MATERIALS AND METHODS: A retrospective data base review was performed from January 2010 to December 2018 to identify patients who underwent carotid endarterectomy or carotid artery stenting for symptomatic ICA near-occlusion and had 1-month clinical and imaging follow-up with carotid sonography. The medical records and imaging studies of patients with ICA near-occlusion were selected for analysis.
RESULTS: Forty-five patients met the criteria for ICA near-occlusion, of whom 39 were included in the study, given insufficient 1-month follow-up on 6 patients. Of the 39 patients, 25 underwent carotid endarterectomy and 14 underwent carotid artery stenting. All patients had technically successful immediate revascularization of the ICA. Most (33 of 39) had 1-year follow-up postoperatively. Patients with carotid artery stenting had 20% restenosis and 79% vessel maturation rates, while patients with carotid endarterectomy had 17.4% restenosis and 84% vessel maturation. There was no significant difference in periprocedural complication rates between the 2 procedures.
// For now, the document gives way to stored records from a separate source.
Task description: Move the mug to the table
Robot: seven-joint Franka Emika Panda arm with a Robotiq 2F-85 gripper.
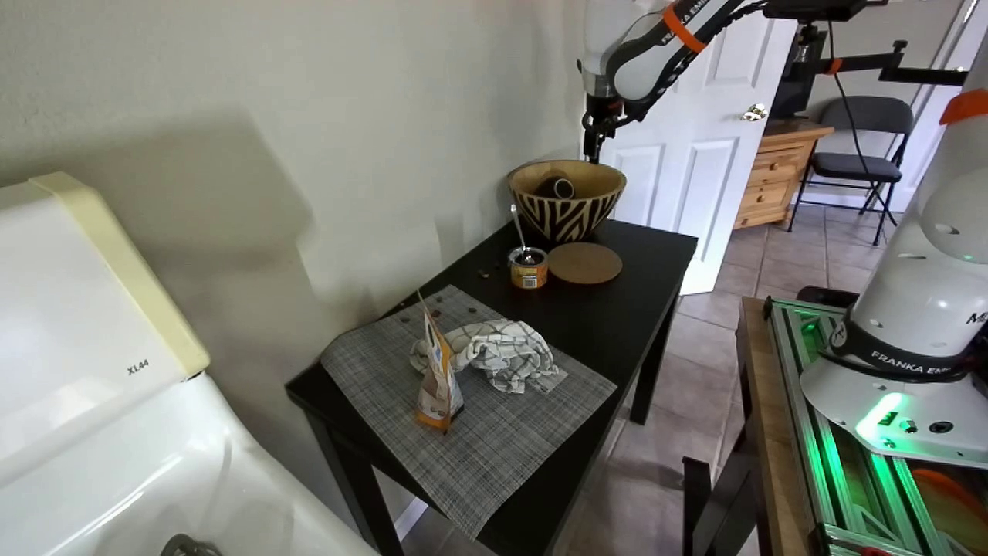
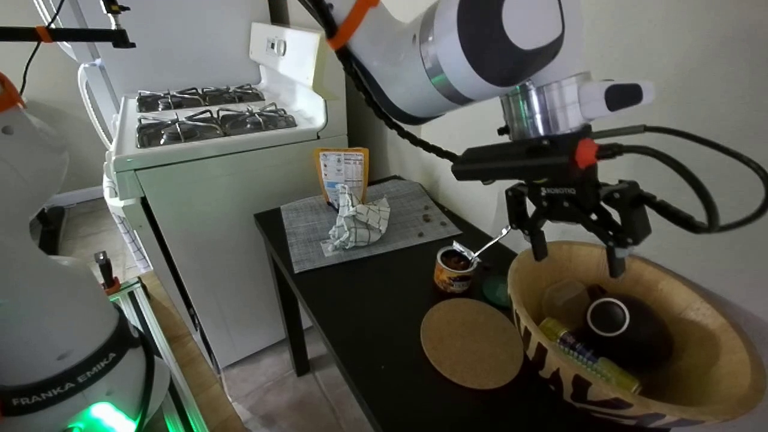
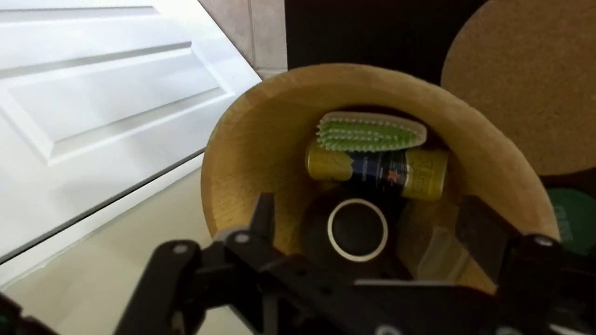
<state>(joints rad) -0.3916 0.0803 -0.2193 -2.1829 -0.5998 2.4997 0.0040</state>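
The black two-fingered claw stands wide and empty above the zebra-striped wooden bowl, inside which lies the rounded near-black mug, probably ceramic, which we expect stiff, slippery and breakable, best clasped gently across its body.

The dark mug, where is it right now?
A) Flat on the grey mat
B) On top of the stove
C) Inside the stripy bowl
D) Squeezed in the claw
C: in an exterior view you can see the dark mug inside the stripy bowl, and the claw hangs open above, holding nothing.
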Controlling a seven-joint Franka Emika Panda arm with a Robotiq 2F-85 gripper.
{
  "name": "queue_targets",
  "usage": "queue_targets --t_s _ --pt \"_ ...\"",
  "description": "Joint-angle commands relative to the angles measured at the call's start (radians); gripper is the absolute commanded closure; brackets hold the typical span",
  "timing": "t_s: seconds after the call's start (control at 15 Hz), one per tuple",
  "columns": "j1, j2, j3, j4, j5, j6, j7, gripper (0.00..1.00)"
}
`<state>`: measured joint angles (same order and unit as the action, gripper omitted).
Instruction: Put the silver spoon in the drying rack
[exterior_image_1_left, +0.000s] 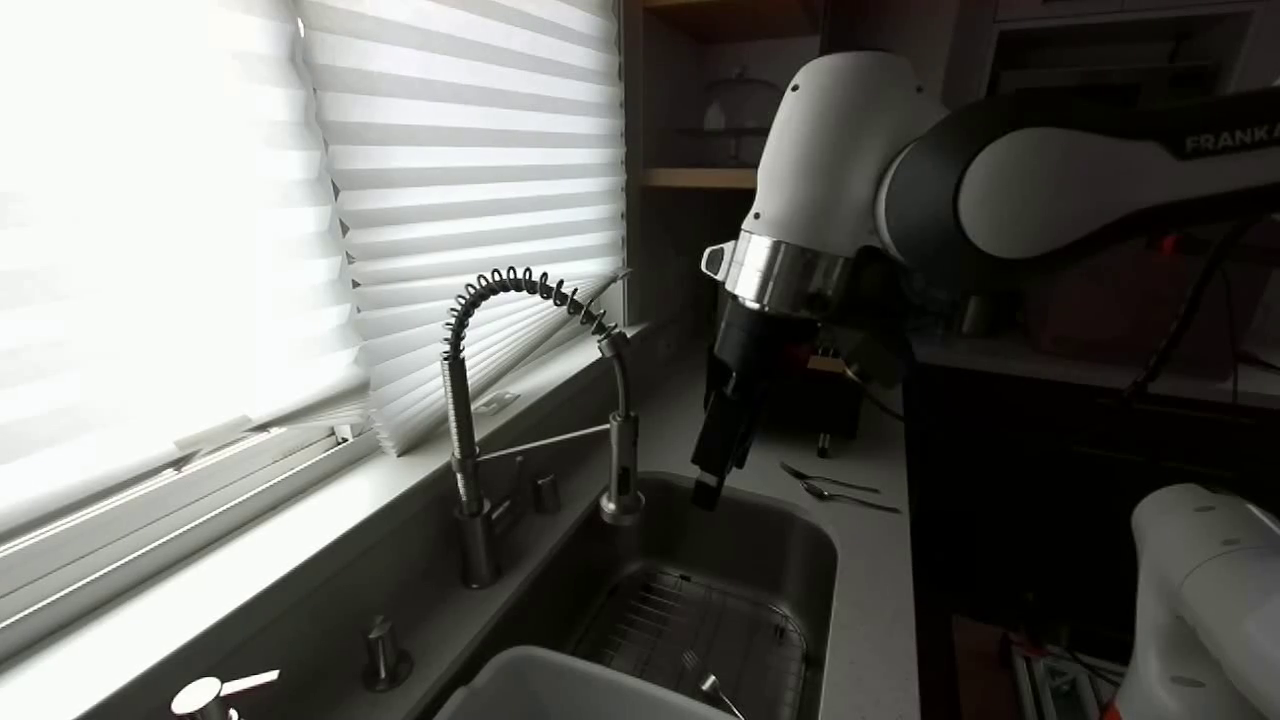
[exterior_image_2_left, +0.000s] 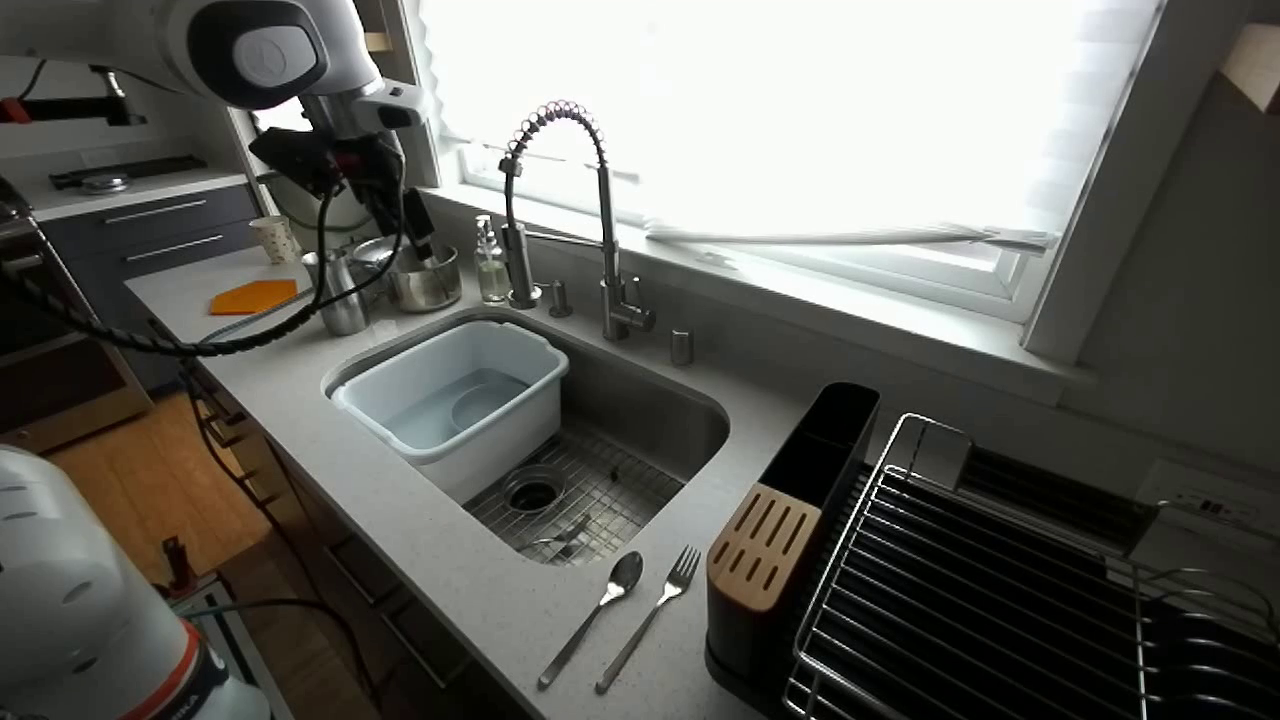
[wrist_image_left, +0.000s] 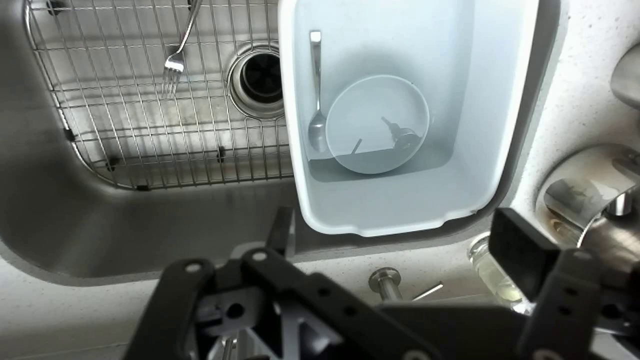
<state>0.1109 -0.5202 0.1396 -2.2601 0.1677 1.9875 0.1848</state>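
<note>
- The black two-fingered gripper (wrist_image_left: 402, 235) hangs in the air; its fingers (wrist_image_left: 522, 252) stand well apart with nothing between them, I think so that a handle can enter there.
- At twelve o'clock from this gap, in the wrist view, stands the pale rectangular plastic tub (wrist_image_left: 390, 200), placed beside the round steel drain (wrist_image_left: 261, 77), probably to leave it free.
- In the tub lies the silver metal spoon with slim handle (wrist_image_left: 318, 120), at eleven o'clock from the gap. It follows the nine o'clock wall; a pale round dish (wrist_image_left: 377, 125) just beside it perhaps holds it there.
- At ten o'clock, the silver metal fork (wrist_image_left: 176, 61) rests on the steel wire grid (wrist_image_left: 202, 79), which should lift it from the floor of the grey steel sink (wrist_image_left: 160, 225).
- Farther, in an exterior view, another long silver metal spoon (exterior_image_2_left: 615, 585) lies on the pale grey counter (exterior_image_2_left: 450, 540). I cannot be sure which is meant; the tub's seems likelier.
- At three o'clock from there is the low black drying rack with chrome wires (exterior_image_2_left: 960, 560), spaced, I suppose, to let water fall.
</note>
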Motion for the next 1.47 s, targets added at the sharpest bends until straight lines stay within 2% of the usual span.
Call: queue_targets --t_s 0.0,0.33,0.53,0.67,0.93,1.27,1.4 --pt "-0.026 0.041 -0.006 0.02 -0.001 -0.039 0.045 0.0" --pt "-0.112 0.081 -0.042 0.011 -0.055 -0.05 0.103 0.0" --pt "-0.153 0.082 -0.069 -0.006 -0.105 -0.096 0.094 0.0" --pt "-0.169 0.079 -0.103 -0.017 -0.114 -0.164 0.059 0.0" --pt "-0.21 0.058 -0.162 -0.068 -0.213 -0.253 -0.032 0.0" --pt "-0.29 0.039 -0.256 -0.14 -0.37 -0.217 -0.134 0.0" --pt "-0.304 0.028 -0.319 -0.165 -0.368 -0.162 -0.222 0.0"
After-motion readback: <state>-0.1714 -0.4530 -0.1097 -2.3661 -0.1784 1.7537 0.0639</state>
CONCLUSIONS: Carotid artery stenting shows similar outcomes in restenosis and vessel maturation rates compared with carotid endarterectomy for ICA near-occlusion. There were no major differences between the 2 treatments in clinical outcomes or periprocedural complications. Carotid artery stenting is a revascularization option for carotid near-occlusion if the patient is considered at high risk for carotid endarterectomy.
ABBREVIATIONS:
- CAS
- carotid artery stenting
- CCA
- common carotid artery
- CEA
- carotid endarterectomy
- ECST
- European carotid surgery trial
- PSV
- peak systolic velocity
Revascularization of symptomatic near-occlusion (also termed “pseudoocclusion”) of the extracranial internal carotid artery is a controversial subject, partly due to an unclear natural history of the condition. Carotid artery near-occlusion was first described in 1970 as severe narrowing of the ICA with distal arterial narrowing secondary to hypoperfusion.1 The NASCET2 and the European Carotid Surgery Trial (ECST)3 collaborators defined near-occlusion as the presence of at least 2 of following 4 criteria: 1) delayed contrast filling of the ipsilateral ICA compared with the external carotid artery, 2) evidence of collateral supply to the ipsilateral intracranial vessels, 3) reduction in the ipsilateral distal cervical ICA diameter compared with the contralateral ICA, and 4) reduction in the ipsilateral distal ICA diameter compared with the external carotid artery diameter beyond the facial and occipital artery origin.4 Originally, near-occlusion was defined in association with full collapse of the distal ICA, otherwise known as a “string sign,” but it was recently redefined, recognizing that near-occlusion without full collapse can progress eventually to full collapse with increasing risk of ipsilateral ischemic stroke.5 In this context, “collapse” refers to reduction of the vessel caliber secondary to poor filling. Currently, near-occlusion of the ICA is recognized as a spectrum of severe atherosclerotic stenosis with or without full collapse of the distal vessel: Full collapse of the ICA distal to the stenosis is threadlike, while partial collapse refers to a smaller caliber of the vessel than the original size but without the threadlike appearance.6 Due to concern for periocclusive embolism, near-occlusions were revascularized historically with emergency carotid endarterectomy (CEA). Currently, emergency revascularization of near-occlusion is not routinely performed; moreover, the utility of treating these lesions at all with revascularization rather than medical therapy is questionable.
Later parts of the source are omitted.